[WORK REQUIRED]: Below are records; report the number of lines in them that include the word "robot", with no other text.

[Stored entries]
-----

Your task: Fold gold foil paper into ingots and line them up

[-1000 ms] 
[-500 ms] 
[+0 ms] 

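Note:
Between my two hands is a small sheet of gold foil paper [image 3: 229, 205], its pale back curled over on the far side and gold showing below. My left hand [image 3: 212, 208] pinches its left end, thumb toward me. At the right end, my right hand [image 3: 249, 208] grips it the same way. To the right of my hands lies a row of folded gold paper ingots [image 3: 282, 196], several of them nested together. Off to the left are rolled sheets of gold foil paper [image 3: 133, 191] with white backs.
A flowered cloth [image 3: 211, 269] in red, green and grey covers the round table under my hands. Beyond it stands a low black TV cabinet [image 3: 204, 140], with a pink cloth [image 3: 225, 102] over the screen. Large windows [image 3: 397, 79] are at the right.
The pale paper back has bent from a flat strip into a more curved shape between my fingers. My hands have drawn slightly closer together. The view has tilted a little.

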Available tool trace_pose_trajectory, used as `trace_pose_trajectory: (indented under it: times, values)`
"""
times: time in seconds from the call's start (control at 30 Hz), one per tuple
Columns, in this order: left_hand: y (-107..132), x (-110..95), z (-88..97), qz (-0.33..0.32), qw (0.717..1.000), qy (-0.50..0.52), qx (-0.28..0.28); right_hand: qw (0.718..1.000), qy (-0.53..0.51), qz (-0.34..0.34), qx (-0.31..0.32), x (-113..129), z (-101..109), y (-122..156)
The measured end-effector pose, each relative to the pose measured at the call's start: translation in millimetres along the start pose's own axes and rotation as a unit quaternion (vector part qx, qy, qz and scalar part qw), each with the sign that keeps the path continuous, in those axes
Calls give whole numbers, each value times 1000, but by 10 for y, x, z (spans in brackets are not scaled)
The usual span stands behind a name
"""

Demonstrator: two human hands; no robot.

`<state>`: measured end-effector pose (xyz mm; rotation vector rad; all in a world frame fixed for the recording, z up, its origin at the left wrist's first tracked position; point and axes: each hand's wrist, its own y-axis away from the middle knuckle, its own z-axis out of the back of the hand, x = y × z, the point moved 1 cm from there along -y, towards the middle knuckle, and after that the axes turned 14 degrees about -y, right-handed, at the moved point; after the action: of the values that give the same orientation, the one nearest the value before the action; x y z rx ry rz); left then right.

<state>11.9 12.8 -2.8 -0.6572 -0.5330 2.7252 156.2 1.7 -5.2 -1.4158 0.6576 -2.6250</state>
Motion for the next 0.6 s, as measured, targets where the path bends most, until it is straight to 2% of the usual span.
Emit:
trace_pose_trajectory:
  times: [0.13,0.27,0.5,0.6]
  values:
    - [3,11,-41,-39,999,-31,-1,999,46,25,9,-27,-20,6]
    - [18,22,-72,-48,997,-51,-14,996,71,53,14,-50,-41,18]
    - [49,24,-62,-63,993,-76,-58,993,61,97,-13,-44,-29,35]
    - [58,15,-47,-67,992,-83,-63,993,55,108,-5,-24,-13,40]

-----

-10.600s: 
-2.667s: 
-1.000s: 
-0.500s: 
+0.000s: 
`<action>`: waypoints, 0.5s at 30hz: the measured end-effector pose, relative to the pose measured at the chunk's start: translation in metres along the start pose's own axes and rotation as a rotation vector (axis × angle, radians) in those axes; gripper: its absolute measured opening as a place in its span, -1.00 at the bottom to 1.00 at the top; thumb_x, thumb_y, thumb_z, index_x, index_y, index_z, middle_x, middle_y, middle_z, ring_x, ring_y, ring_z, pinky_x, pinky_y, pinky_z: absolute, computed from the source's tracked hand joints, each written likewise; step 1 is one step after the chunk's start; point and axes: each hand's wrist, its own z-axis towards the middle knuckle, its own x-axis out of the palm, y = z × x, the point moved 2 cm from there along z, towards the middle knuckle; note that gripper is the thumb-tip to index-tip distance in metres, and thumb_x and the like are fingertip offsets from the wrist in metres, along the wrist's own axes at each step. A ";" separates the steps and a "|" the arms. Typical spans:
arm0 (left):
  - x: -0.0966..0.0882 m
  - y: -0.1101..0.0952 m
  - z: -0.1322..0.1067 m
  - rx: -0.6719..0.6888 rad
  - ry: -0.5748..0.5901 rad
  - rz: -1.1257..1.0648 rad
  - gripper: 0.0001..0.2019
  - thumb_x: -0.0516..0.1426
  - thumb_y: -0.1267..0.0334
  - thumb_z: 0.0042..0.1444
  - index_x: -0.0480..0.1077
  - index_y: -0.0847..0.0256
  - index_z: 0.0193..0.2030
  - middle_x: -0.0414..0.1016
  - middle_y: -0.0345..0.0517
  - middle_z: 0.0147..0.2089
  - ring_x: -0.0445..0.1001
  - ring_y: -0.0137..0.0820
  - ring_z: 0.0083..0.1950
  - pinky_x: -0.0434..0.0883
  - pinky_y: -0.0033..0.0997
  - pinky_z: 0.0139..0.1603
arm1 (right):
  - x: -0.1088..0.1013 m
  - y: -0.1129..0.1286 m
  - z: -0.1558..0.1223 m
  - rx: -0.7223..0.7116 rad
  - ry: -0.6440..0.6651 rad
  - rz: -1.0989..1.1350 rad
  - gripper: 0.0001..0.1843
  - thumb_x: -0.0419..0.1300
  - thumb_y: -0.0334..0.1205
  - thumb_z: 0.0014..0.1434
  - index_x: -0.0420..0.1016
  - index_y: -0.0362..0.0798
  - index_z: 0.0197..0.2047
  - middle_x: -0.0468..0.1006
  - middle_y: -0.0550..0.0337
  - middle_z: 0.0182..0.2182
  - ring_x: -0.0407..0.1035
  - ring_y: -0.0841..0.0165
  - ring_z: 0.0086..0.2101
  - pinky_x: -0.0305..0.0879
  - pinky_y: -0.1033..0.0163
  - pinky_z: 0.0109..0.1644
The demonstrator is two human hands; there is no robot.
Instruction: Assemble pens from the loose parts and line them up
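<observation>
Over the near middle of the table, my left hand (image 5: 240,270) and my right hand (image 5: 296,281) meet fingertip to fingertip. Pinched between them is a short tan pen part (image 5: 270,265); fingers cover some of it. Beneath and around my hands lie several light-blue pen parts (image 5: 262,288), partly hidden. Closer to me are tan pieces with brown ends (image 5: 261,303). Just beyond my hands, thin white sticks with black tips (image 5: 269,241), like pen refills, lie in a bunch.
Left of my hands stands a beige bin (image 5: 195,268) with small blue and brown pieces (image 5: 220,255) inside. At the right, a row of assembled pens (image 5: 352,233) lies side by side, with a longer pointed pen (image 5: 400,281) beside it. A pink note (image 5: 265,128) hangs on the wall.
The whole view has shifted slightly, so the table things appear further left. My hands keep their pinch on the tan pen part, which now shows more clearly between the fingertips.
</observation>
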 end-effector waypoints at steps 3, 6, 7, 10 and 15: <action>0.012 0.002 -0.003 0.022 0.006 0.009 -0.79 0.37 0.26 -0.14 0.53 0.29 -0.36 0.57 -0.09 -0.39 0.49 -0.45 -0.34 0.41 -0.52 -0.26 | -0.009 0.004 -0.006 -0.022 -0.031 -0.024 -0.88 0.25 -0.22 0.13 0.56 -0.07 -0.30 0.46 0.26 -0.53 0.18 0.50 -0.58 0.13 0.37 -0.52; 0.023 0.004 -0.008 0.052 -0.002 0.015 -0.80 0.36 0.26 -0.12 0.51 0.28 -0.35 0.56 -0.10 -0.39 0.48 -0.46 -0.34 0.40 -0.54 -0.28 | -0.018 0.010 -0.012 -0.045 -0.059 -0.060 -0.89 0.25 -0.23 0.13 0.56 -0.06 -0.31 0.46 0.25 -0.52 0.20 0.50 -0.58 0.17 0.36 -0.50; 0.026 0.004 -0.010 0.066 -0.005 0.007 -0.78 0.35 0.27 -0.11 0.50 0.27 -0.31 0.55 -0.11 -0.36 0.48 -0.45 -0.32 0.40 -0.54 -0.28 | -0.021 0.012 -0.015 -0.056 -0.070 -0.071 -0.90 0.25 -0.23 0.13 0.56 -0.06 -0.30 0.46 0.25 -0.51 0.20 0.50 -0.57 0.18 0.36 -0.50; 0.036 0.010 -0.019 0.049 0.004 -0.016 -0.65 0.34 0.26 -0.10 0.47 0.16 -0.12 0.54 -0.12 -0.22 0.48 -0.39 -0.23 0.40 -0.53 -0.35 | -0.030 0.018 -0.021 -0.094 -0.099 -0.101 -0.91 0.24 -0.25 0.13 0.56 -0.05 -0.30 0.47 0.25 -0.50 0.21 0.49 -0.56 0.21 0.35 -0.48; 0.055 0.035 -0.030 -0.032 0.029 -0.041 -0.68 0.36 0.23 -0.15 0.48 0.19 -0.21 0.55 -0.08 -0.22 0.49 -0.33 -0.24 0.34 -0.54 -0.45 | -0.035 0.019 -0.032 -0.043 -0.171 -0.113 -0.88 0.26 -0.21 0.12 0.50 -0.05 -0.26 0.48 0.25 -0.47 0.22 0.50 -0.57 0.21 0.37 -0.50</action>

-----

[REPLY]: 2